Байрон охотно отправлялся в Грецию, между прочим, еще и потому, что ему тогда уже надоело жить в Италии, и он уже начал тяготиться своей связью с графиней Гвиччиоли. Еще во время своего пребывания в Равенне он иногда мечтал о поездке в Южную Америку, для того чтобы сделаться там мирным плантатором. «Если мы не отправимся в Грецию, – писал он в мае 1823 года, – я решил уехать в какое-нибудь другое место и надеюсь, что мы во всяком случае через месяц уже будем в море, так как мне надоела и эта страна, и этот берег, и все здешние люди». По мере того как время отъезда из Италии приближалось, Байрон становился все более и более нерешительным. Он иногда говорил, что вернется назад из Греции через несколько месяцев, а порой даже выражал сомнение в том, состоится ли вообще его поездка туда. Кроме того, незадолго перед отъездом его начало преследовать мрачное предчувствие, что смерть его близка и что он уже не вернется из Греции. А он верил в предчувствия. В начале июня 1823 года, т. е. приблизительно за месяц до своего отъезда, поэт однажды сидел вечером у друга своего, леди Блессингтон, которая собиралась на следующий день уехать в Англию, и с глубокой грустью говорил о предстоящем ему путешествии. «Мы теперь здесь собрались все вместе, – заметил он, – но кто знает, когда и где мы встретимся опять. Я имею какое-то предчувствие, что мы видим друг друга в последний раз, так как мне что-то подсказывает, что я уж никогда не вернусь обратно из Греции». Договорив последние слова, поэт склонил свою голову на ручку дивана и начал истерически рыдать.

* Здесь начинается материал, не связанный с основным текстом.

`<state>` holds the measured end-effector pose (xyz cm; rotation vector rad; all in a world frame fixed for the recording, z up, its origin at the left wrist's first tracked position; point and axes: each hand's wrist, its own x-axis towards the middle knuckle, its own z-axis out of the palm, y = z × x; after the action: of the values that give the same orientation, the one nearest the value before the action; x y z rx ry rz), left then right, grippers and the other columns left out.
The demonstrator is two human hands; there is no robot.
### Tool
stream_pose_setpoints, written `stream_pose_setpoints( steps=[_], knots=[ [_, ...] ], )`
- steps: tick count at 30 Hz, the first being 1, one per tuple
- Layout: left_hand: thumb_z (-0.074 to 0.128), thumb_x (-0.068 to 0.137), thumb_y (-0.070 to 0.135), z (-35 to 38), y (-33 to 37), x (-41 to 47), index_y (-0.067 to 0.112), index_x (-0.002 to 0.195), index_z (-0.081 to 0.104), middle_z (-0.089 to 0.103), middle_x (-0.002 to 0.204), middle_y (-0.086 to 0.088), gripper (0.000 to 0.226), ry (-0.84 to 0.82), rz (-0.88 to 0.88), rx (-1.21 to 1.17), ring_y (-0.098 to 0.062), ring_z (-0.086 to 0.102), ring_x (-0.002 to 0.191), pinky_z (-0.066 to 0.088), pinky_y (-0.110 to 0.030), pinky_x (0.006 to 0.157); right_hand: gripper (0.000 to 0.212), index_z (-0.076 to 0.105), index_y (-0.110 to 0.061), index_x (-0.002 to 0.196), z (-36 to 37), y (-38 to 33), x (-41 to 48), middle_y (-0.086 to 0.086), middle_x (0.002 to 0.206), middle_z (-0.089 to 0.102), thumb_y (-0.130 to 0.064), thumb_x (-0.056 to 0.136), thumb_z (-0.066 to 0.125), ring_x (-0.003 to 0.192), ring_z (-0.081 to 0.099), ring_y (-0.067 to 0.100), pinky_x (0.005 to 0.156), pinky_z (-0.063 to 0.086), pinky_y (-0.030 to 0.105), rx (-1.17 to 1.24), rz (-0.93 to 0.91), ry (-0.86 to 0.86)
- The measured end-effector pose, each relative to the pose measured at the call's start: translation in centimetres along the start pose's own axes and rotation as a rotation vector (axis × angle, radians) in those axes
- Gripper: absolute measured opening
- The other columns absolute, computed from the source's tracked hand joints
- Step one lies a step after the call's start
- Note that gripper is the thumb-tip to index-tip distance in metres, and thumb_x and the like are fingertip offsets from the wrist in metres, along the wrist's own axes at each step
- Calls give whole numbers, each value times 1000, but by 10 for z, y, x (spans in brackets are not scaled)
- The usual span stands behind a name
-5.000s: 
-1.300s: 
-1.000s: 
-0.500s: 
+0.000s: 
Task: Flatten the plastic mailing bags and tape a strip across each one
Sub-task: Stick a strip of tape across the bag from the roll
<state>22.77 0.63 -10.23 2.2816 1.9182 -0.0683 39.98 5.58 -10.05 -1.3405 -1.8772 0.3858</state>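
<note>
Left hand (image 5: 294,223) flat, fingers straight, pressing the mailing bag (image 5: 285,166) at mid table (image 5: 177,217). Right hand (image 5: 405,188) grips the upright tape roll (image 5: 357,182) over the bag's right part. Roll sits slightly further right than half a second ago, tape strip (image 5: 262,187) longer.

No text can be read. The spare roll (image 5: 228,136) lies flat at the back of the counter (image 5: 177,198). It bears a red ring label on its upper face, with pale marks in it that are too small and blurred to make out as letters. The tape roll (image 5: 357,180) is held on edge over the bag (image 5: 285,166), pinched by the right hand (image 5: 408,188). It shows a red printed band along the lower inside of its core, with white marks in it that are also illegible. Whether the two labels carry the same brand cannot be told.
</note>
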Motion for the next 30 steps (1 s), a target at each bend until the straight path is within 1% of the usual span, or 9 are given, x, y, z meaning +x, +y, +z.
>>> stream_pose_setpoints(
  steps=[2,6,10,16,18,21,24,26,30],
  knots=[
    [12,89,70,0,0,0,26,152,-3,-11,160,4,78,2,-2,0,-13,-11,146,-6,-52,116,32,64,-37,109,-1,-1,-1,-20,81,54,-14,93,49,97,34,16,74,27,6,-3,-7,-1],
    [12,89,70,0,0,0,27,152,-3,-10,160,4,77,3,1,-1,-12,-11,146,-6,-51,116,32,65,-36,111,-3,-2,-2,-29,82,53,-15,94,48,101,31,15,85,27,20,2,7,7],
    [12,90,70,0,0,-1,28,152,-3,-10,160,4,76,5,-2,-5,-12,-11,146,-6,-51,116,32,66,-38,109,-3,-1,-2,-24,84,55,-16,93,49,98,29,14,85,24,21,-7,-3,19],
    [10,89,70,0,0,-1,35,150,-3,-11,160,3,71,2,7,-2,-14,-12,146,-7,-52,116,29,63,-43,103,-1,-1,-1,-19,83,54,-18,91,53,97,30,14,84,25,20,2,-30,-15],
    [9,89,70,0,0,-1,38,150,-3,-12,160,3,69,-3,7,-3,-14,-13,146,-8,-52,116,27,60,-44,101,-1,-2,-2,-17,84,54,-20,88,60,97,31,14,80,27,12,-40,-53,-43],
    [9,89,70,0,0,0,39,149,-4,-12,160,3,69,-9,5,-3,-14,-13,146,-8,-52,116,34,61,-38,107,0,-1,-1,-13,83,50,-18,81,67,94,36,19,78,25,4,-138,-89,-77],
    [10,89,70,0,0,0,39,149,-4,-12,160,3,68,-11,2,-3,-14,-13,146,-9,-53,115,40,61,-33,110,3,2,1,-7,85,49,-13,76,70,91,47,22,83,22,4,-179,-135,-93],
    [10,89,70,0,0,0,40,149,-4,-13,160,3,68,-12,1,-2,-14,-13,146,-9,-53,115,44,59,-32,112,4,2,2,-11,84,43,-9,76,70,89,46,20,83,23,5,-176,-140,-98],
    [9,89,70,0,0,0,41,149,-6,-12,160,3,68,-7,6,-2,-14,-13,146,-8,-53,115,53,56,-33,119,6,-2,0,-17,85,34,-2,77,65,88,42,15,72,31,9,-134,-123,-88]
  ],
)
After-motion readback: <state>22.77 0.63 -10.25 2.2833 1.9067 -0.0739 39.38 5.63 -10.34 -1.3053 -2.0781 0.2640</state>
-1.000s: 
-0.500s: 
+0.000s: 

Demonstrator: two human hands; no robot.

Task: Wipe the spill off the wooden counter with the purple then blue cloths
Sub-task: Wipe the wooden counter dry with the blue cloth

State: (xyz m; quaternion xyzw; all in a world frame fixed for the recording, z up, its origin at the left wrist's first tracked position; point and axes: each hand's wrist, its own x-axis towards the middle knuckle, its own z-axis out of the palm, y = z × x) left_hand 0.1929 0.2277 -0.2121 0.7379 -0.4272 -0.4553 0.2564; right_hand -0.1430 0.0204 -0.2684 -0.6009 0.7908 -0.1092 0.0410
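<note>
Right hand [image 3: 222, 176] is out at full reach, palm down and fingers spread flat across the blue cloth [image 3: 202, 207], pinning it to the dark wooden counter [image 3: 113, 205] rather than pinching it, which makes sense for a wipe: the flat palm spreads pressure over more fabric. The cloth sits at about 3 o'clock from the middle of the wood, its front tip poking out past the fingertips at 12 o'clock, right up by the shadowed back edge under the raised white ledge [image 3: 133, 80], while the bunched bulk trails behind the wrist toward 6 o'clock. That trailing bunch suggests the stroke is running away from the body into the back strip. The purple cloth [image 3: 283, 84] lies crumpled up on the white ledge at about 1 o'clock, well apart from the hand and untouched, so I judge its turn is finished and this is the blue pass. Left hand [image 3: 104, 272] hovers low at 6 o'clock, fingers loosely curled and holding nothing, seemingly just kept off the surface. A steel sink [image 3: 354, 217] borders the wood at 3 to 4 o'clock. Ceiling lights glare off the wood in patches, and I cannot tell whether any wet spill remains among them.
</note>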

Утром 14 июля 1823 года Байрон ступил на борт своего корабля «Геркулес» вместе с приятелем Трелани, молодым графом Гамбой (братом графини Гвиччиоли), итальянским врачом Брюно, камердинером Флетчером и 8 другими слугами. Кроме поэта и его свиты, на корабле находились еще капитан судна Скотт и несколько матросов. «Геркулес» был вооружен двумя пушками и нагружен всякого рода оружием и амуницией. Байрон взял с собой, кроме того, еще 5 лошадей и большой запас медицинских средств. Через пять дней он был уже у Легхорна, где ему вручили рифмованный привет от Гёте, на который он немедленно ответил письмом. Из Легхорна Байрон 24 июля отплыл в Кефалонию. В пути он много занимался чтением, а также наблюдением исторических берегов, мимо которых проходил его корабль. Проезжая мимо Стромболи, поэт заметил Трелани: «Вы увидите эту сцену в 5-й песне „Чайльд-Гарольда“. Товарищи Байрона по экспедиции были очень довольны им как спутником: он был все время очень весел и много шутил. Байрон не забывал в дороге и своих любимых физических упражнений: он каждое утро плавал и стрелял в цель. В начале августа экспедиция достигла Кефалонии. При виде берегов Мореи поэт воскликнул: „Я себя чувствую теперь так, как будто сразу стал моложе на те одиннадцать лет, которые прошли с тех пор, как мне довелось быть здесь в последний раз и когда я проезжал эти же места на фрегате старого Батерста“.